#### [Goal of the exercise]
Copy the following data exactly and drop the pictures.

(Given information Opens)

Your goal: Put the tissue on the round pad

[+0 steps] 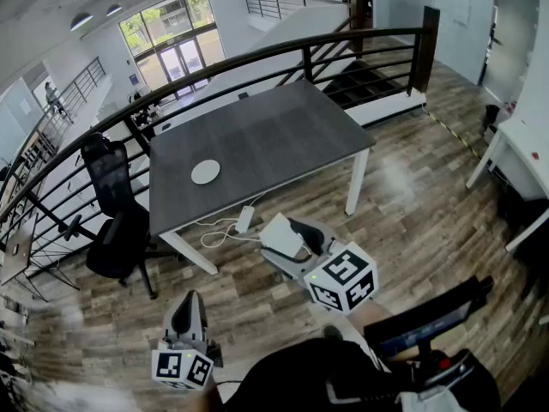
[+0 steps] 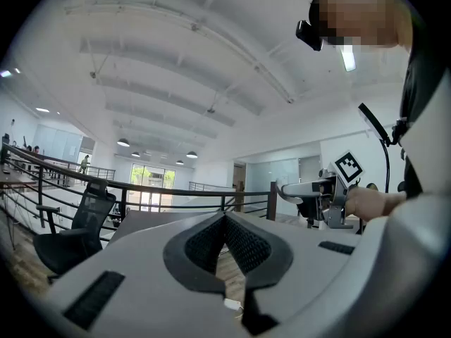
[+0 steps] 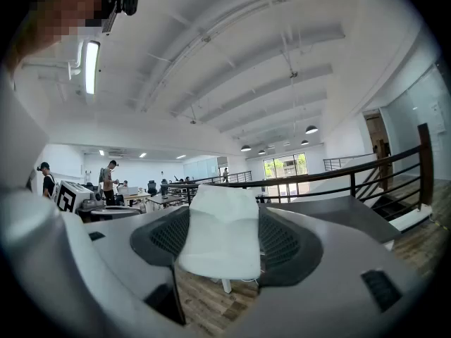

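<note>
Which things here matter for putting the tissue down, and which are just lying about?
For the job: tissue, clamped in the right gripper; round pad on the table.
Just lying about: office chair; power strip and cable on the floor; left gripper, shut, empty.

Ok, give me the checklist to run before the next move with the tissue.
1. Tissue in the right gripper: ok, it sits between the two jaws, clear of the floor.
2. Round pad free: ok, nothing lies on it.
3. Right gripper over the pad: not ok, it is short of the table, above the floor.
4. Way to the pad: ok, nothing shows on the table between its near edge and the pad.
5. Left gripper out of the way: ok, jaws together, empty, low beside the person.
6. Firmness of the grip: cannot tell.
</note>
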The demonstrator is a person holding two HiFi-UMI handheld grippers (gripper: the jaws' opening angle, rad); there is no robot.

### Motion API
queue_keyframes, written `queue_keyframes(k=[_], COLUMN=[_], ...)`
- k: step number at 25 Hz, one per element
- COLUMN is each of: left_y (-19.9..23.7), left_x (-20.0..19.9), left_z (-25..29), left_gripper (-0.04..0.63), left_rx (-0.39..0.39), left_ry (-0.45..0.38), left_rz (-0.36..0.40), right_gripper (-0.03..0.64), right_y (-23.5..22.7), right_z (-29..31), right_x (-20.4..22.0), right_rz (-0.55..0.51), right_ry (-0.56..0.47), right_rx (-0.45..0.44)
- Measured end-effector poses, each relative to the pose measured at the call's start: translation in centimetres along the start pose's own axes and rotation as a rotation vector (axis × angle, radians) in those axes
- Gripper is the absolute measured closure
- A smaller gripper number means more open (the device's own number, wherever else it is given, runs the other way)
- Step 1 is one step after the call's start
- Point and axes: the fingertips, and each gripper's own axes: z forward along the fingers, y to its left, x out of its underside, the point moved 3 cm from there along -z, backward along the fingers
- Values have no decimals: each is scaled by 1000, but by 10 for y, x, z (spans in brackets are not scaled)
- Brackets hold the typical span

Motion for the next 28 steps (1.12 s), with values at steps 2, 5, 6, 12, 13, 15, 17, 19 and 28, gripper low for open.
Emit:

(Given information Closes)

#### [Completed exercise]
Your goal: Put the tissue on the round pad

[+0 steps] 
[+0 steps] 
[+0 steps] 

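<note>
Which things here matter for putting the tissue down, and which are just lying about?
For the job: tissue, clamped in the right gripper; round pad on the table.
Just lying about: office chair; power strip and cable on the floor; left gripper, shut, empty.

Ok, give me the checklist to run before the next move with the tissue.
1. Tissue in the right gripper: ok, it sits between the two jaws, clear of the floor.
2. Round pad free: ok, nothing lies on it.
3. Right gripper over the pad: not ok, it is short of the table, above the floor.
4. Way to the pad: ok, nothing shows on the table between its near edge and the pad.
5. Left gripper out of the way: ok, jaws together, empty, low beside the person.
6. Firmness of the grip: cannot tell.
</note>
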The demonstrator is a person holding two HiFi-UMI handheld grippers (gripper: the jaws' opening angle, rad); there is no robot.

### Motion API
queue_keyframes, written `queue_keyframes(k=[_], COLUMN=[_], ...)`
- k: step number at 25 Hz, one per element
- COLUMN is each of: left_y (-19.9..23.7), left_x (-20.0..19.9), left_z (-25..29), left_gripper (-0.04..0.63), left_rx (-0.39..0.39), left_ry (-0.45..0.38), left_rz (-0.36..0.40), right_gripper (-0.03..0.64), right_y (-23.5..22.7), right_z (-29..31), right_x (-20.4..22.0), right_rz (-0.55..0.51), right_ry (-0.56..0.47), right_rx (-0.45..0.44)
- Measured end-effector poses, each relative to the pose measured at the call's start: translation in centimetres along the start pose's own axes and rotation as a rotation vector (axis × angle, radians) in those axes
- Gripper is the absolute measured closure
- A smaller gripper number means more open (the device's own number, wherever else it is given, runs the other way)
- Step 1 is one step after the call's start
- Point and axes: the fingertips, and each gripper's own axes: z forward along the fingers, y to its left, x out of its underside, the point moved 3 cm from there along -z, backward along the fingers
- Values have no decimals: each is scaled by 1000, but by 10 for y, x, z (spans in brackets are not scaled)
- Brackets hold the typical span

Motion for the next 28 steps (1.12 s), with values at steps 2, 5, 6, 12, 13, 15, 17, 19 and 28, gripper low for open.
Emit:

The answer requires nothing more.